▼

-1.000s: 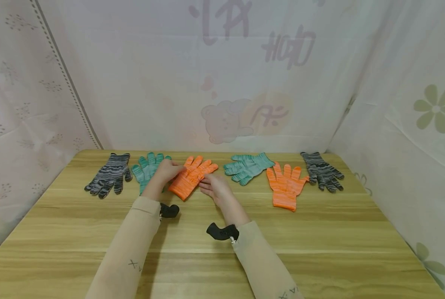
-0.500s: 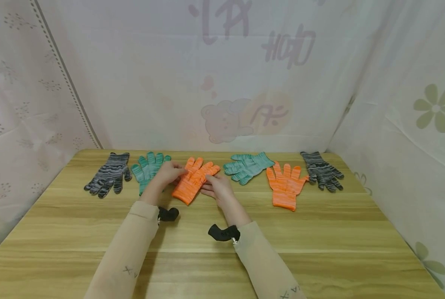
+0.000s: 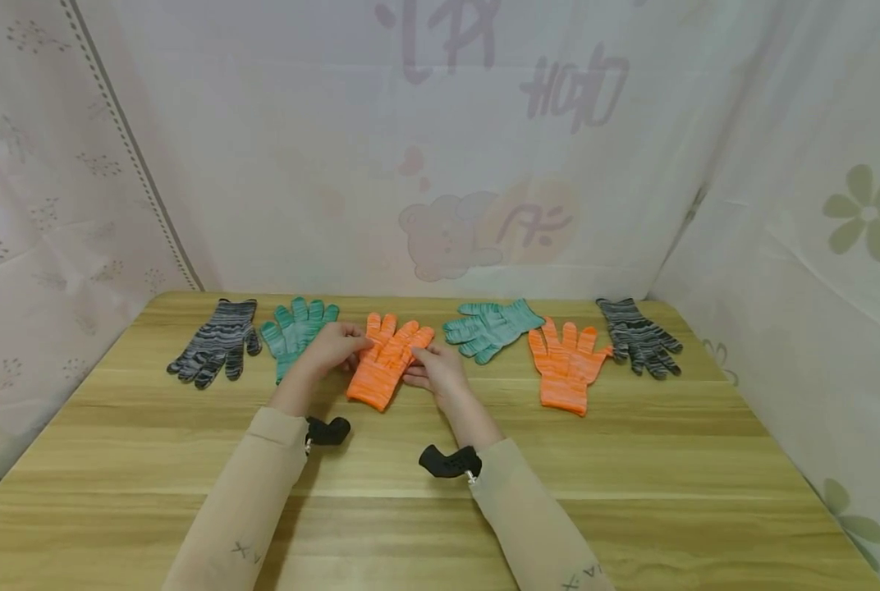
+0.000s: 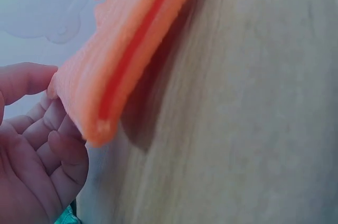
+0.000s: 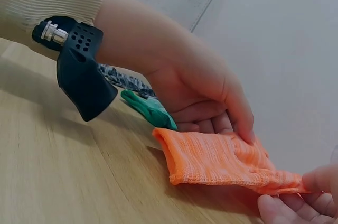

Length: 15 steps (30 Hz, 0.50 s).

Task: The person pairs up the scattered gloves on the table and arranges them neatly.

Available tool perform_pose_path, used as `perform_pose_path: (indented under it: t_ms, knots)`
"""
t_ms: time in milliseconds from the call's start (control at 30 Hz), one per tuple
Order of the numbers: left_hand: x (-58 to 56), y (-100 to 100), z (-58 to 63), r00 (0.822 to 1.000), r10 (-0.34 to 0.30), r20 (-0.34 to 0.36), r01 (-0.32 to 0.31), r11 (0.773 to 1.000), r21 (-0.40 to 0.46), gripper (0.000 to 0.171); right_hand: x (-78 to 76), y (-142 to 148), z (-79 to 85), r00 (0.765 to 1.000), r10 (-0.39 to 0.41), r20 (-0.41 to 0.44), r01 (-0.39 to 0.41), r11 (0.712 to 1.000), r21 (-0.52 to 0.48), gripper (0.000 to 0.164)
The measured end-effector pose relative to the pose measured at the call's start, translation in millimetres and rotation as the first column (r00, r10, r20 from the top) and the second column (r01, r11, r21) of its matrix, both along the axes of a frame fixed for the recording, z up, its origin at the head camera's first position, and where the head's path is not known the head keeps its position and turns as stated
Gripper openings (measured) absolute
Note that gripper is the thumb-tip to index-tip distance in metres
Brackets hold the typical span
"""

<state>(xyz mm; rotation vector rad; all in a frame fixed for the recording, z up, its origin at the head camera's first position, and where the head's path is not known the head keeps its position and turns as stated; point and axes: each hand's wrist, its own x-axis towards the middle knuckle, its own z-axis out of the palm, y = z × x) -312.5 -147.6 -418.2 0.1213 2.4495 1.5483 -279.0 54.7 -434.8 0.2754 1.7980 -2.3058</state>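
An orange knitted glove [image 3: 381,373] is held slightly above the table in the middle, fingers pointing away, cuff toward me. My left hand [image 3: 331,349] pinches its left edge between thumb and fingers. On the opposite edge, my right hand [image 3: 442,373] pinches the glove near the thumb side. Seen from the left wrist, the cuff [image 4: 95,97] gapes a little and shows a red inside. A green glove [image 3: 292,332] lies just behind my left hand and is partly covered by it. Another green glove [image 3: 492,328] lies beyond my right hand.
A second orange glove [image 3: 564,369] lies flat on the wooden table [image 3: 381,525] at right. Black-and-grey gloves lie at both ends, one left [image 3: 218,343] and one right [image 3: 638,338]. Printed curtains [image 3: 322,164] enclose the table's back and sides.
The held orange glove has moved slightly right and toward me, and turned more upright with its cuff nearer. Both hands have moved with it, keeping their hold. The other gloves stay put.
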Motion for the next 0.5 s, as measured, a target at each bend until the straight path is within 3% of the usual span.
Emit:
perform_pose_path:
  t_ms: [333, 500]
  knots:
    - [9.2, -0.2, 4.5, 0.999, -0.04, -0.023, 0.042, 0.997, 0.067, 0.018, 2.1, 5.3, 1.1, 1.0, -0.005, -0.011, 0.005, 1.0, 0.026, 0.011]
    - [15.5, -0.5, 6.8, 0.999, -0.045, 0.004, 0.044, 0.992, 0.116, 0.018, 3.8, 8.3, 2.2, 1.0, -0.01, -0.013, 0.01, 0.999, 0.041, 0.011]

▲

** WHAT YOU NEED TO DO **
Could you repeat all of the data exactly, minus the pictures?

** OUTPUT FOR THIS EXERCISE **
-1.000s: 
-0.500s: 
+0.000s: 
+0.000s: 
+0.000s: 

Length: 15 steps (30 Hz, 0.50 s).

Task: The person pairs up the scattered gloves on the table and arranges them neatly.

Available tool perform_pose_path, used as `perform_pose_path: (indented under it: t_ms, knots)`
"""
t_ms: time in milliseconds from the call's start (control at 30 Hz), one per tuple
Order of the numbers: left_hand: x (-58 to 56), y (-100 to 100), z (-58 to 63), r00 (0.822 to 1.000), r10 (-0.34 to 0.30), r20 (-0.34 to 0.36), r01 (-0.32 to 0.31), r11 (0.773 to 1.000), r21 (-0.40 to 0.46), gripper (0.000 to 0.171); right_hand: x (-78 to 76), y (-142 to 148), z (-79 to 85), r00 (0.765 to 1.000), r10 (-0.39 to 0.41), r20 (-0.41 to 0.44), r01 (-0.39 to 0.41), r11 (0.712 to 1.000), r21 (-0.52 to 0.48), gripper (0.000 to 0.164)
The measured end-effector pose relative to the pose measured at the call's start, translation in millimetres and rotation as the first column (r00, r10, r20 from the top) and the second column (r01, r11, r21) of its matrix, both along the axes of a frame fixed for the recording, z up, its origin at the head camera's first position, and where the head's path is not known the head keeps its position and turns as stated
Gripper openings (measured) absolute
Note that gripper is the thumb-tip to index-tip distance in metres
Brackets hold the typical span
"""

<state>(xyz mm; rotation vector rad; all in a frame fixed for the recording, z up, its origin at the head camera's first position, and where the head's path is not known the head keeps its position and turns as stated; point and axes: each hand's wrist, its own x-axis towards the middle knuckle, its own z-axis out of the palm, y = z × x) -312.5 -147.6 -418.2 0.1213 2.4495 1.5483 -279.0 54.7 -434.8 0.2754 1.7980 -2.3058</state>
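An orange knitted glove [image 3: 381,373] is held slightly above the table in the middle, fingers pointing away, cuff toward me. My left hand [image 3: 331,349] pinches its left edge between thumb and fingers. On the opposite edge, my right hand [image 3: 442,373] pinches the glove near the thumb side. Seen from the left wrist, the cuff [image 4: 95,97] gapes a little and shows a red inside. A green glove [image 3: 292,332] lies just behind my left hand and is partly covered by it. Another green glove [image 3: 492,328] lies beyond my right hand.
A second orange glove [image 3: 564,369] lies flat on the wooden table [image 3: 381,525] at right. Black-and-grey gloves lie at both ends, one left [image 3: 218,343] and one right [image 3: 638,338]. Printed curtains [image 3: 322,164] enclose the table's back and sides.
The held orange glove has moved slightly right and toward me, and turned more upright with its cuff nearer. Both hands have moved with it, keeping their hold. The other gloves stay put.
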Motion for the next 0.5 s, as measured, a target at each bend until the straight path is within 3% of the usual span.
Emit:
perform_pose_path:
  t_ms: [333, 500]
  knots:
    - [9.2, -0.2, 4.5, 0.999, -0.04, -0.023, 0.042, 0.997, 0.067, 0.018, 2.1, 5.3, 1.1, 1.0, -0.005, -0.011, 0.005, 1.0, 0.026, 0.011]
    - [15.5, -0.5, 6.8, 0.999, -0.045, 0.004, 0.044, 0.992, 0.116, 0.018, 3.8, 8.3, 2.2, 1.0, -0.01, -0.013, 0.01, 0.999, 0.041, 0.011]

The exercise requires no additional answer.